Projekt PiS zakłada podwyższenie limitu zakupionego oleju z 86 do 126 litrów, bo - jak wyjaśnił Jurgiel - tyle faktycznie zużywa się paliwa przy produkcji rolnej. Zmiana ta spowoduje wzrost wydatków państwa na paliwo rolnicze o 300 mln zł - do ponad 1 mld zł rocznie. W budżecie na 2012 r. zarezerwowane jest na ten cel 720 mln zł.
Żaden z klubów nie był przeciwny propozycjom PiS, większość opowiedziała się za dalszymi pracami w komisjach, SLD był nawet za natychmiastowym przejściem do drugiego czytania.
Artur Dunin (PO) przyznał, że ostatnio ceny paliwa wzrosły, a w związku z wymarznięciem wielu upraw, rolnicy muszą zużyć więcej oleju do prac polowych. Ewentualne zmiany w ustawie będą jednak - jego zdaniem - wymagały notyfikacji Komisji Europejskiej. Zauważył także, że w tym roku takiej zmiany nie będzie można wprowadzić ze względu na wzrost obciążeń budżetowych.

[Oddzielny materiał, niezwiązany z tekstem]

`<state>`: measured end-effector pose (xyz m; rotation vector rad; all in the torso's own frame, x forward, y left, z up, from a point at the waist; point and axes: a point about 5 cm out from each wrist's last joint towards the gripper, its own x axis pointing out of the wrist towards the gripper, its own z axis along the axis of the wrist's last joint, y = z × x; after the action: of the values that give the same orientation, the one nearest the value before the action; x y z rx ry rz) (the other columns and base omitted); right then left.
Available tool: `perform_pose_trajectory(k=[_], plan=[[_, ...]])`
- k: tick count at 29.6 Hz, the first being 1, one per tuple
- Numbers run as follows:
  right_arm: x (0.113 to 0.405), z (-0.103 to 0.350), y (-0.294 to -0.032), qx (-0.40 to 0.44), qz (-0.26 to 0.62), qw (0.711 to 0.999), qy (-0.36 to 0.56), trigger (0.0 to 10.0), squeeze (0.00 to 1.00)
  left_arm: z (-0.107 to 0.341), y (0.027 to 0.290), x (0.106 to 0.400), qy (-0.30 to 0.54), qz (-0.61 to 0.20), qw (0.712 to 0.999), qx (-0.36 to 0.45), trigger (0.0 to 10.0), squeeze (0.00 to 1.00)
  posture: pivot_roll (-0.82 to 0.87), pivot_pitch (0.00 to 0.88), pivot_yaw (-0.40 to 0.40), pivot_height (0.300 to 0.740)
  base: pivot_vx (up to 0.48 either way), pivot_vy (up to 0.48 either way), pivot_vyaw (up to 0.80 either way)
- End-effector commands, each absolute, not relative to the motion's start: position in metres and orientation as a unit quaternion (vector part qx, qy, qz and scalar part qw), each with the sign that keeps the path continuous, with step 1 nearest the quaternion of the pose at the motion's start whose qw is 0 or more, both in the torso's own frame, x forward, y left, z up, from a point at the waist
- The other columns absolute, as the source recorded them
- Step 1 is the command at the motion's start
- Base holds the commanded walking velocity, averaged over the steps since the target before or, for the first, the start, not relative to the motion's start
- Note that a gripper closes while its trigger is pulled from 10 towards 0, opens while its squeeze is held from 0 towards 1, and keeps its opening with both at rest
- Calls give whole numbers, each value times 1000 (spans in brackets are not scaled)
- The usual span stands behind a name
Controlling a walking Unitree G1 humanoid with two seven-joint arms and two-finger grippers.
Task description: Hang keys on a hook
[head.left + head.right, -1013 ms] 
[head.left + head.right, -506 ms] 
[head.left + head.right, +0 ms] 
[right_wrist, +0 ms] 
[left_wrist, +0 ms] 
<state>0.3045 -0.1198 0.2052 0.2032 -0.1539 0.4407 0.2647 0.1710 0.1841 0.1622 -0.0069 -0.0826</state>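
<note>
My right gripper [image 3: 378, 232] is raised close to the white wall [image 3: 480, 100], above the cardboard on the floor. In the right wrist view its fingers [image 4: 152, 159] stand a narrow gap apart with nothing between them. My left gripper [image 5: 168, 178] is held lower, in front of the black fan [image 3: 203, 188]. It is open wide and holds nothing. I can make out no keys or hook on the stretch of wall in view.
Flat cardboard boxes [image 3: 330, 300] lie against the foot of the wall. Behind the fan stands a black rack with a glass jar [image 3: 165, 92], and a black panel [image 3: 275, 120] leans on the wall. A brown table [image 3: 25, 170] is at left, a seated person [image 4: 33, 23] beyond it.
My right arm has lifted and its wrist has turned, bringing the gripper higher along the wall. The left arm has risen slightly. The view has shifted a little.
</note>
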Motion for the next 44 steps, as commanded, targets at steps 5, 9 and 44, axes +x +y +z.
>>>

Romuald Ajchler (SLD) poparł projekt PiS, argumentując, że zwiększenie zwrotu podatku rolnikom jest konieczne, ze względu na problemy, jakie dotykają rolnictwo. Jeżeli zwrot podatku będzie zbyt mały, rolnicy ponownie zaczną używać w traktorach oleju opałowego, który nie jest opodatkowany akcyzą - mówił.
Za 100-proc. zwrotem akcyzy opowiedział się natomiast Jacek Bogucki (SP). Zapowiedział, że jego klub złoży taką poprawkę podczas prac na projektem w komisjach.
Wiceminister rolnictwa Kazimierz Plocke (PO) powiedział, że rząd jest przeciwny wprowadzaniu zmian w zwrocie akcyzy z paliwa rolniczego w tym roku, natomiast w następnych latach sprawa jest otwarta. Przypomniał, że dotychczas pieniądze przeznaczone na ten cel nie były w pełni wykorzystywane. W ubiegłym roku z 720 mln zł wykorzystano tylko 635 mln zł.
Zaznaczył, że system zwrotu akcyzy we wszystkich krajach jest jednakowy, natomiast wysokość zwrotu zależy od zamożności kraju. Według unijnych przepisów, maksymalny zwrot może wynosić 1,30 zł za litr paliwa.